L’objectif est de permettre aux pays de disposer d’analyses solides pour mieux orienter leurs politiques publiques en matière de ressources éducatives.

Au total, 116 experts nationaux ont été formés à l’analyse des stratégies de production et de diffusion des ressources éducatives dans leurs contextes nationaux. Ce processus a permis un véritable transfert de compétences vers les équipes nationales et renforcé leur capacité à produire des analyses fondées sur des données locales.

Dans chaque pays, les exercices diagnostiques ont mobilisé une diversité d’acteurs : ministères de l’Éducation, des technologies de l’information et la communication, énergie, spécialistes du curriculum, statisticiens, acteurs du numérique éducatif, partenaires techniques et financiers ou encore professionnels de l’édition et de la diffusion.

Au-delà des diagnostics eux-mêmes, cette dynamique a permis de renforcer une expertise désormais ancrée dans les pays.

Du diagnostic à l’action

Les analyses menées ne constituent pas une finalité en soi. Elles doivent servir de base à l’élaboration de stratégies nationales de production et de diffusion des ressources éducatives.

Au Togo, une stratégie nationale incluant une simulation des coûts a été finalisée. Aux Comores, la stratégie nationale a été validée et intégrée à la planification du secteur éducatif. En République centrafricaine, la stratégie nationale a été validée en mars 2026, marquant une étape importante du processus.

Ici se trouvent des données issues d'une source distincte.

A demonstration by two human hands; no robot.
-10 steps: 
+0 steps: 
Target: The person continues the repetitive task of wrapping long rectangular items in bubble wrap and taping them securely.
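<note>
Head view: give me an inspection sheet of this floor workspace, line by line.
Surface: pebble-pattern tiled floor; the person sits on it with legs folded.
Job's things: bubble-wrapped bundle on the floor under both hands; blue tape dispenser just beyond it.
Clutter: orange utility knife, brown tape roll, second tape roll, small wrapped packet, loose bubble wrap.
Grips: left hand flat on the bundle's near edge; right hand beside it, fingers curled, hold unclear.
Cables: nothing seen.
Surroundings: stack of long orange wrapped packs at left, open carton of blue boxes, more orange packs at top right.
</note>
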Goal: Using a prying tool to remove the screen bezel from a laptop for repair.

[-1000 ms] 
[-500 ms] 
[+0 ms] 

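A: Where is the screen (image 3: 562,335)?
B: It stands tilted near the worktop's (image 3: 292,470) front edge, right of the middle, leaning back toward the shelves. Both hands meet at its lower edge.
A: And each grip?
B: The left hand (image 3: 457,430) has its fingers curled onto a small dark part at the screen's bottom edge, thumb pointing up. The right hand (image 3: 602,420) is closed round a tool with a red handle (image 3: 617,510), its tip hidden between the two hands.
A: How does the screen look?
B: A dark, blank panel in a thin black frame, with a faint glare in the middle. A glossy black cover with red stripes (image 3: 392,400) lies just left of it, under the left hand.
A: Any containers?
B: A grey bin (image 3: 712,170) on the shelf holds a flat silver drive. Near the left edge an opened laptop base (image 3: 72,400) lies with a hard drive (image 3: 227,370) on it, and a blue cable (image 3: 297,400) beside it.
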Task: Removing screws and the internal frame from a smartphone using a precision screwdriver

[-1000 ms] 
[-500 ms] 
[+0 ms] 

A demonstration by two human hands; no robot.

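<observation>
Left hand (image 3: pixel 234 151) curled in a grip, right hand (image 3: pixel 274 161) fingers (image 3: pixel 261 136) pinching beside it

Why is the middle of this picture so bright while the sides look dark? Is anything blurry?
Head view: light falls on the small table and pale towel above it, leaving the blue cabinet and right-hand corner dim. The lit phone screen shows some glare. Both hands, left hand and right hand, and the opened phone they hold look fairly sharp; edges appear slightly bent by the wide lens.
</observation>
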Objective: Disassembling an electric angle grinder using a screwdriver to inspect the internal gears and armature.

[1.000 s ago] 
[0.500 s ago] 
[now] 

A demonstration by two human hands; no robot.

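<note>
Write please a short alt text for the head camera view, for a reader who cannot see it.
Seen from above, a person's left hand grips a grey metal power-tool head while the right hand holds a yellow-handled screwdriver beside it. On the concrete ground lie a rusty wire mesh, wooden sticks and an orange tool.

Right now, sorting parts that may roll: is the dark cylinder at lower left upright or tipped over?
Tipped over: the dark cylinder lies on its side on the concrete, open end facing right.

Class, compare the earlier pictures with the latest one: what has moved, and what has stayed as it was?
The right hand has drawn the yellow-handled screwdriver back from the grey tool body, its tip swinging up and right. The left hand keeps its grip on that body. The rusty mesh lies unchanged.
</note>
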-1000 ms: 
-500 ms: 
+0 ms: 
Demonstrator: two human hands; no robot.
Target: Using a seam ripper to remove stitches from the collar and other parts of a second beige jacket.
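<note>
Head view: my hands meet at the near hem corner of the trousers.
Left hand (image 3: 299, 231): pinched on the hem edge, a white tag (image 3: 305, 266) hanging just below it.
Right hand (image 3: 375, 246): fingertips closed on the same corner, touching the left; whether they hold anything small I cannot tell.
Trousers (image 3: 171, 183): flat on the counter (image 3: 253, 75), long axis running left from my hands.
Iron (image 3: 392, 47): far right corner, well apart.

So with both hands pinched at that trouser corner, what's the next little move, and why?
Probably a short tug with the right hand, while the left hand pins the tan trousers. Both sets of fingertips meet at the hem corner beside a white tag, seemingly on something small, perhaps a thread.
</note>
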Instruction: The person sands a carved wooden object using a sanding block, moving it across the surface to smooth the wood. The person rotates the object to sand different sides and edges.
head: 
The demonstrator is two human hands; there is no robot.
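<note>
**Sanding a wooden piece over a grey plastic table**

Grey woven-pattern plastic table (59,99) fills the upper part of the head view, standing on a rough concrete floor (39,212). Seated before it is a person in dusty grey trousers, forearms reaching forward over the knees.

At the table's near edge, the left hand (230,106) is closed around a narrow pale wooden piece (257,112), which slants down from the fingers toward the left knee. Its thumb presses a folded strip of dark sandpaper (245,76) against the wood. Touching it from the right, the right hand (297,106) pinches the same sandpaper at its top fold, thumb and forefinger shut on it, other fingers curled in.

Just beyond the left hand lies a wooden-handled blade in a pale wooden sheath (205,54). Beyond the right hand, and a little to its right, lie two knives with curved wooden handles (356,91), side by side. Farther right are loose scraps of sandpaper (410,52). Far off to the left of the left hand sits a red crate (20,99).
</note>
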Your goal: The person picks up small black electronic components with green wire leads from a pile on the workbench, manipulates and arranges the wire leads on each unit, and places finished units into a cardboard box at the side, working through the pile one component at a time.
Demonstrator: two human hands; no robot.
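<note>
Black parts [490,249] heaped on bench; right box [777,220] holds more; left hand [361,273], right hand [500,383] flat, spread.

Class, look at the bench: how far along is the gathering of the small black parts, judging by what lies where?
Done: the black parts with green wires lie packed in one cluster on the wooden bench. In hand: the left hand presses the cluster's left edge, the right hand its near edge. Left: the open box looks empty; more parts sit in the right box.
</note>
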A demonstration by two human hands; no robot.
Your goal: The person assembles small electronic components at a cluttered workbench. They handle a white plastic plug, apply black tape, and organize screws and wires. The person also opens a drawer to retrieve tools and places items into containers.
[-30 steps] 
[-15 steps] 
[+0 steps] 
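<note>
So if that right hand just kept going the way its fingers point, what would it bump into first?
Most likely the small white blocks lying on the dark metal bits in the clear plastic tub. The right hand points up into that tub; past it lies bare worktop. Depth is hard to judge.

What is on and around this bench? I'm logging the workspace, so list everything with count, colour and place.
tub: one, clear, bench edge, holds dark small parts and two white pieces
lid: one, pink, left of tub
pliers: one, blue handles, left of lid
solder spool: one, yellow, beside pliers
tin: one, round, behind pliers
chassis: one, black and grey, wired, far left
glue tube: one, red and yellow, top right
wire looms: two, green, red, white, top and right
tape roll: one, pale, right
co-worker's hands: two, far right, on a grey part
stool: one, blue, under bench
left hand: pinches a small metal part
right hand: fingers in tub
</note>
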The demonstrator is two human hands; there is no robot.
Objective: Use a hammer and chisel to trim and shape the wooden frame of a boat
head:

Au Sénégal, les résultats du diagnostic contribuent aux réflexions sur de la révision du plan d’amélioration du système éducatif. À Madagascar et au Bénin, les processus se poursuivent avec l’ambition de renforcer l’intégration des ressources éducatives dans les politiques publiques et les mécanismes nationaux de financement.

Ces avancées montrent qu’une meilleure compréhension de la chaîne des ressources éducatives permet non seulement d’identifier les défis, mais aussi de construire des réponses plus cohérentes, plus durables et mieux adaptées aux réalités nationales.

Une dynamique à amplifier

Les ressources éducatives restent encore trop souvent invisibles dans les débats sur la transformation des systèmes éducatifs, alors même qu’elles soutiennent chaque étape de l’apprentissage.

L’expérience engagée dans ces sept pays démontre à cet effet, qu’il est nécessaire d’engager une approche fondée sur les capacités nationales, les données locales et une vision systémique des ressources éducatives.

Une méthodologie est rendue disponible. Des outils ont été développés. Des capacités nationales ont été renforcées. Et une dynamique régionale est déjà engagée.

L’enjeu aujourd’hui est de poursuivre et d’amplifier ce mouvement : accompagner davantage de pays, renforcer les investissements dans les ressources éducatives de qualité et soutenir l’intégration durable de ces enjeux dans les politiques publiques.

Comprendre et renforcer la chaîne des ressources éducatives, c’est aussi construire des systèmes éducatifs plus résilients, plus équitables et mieux préparés aux défis de demain.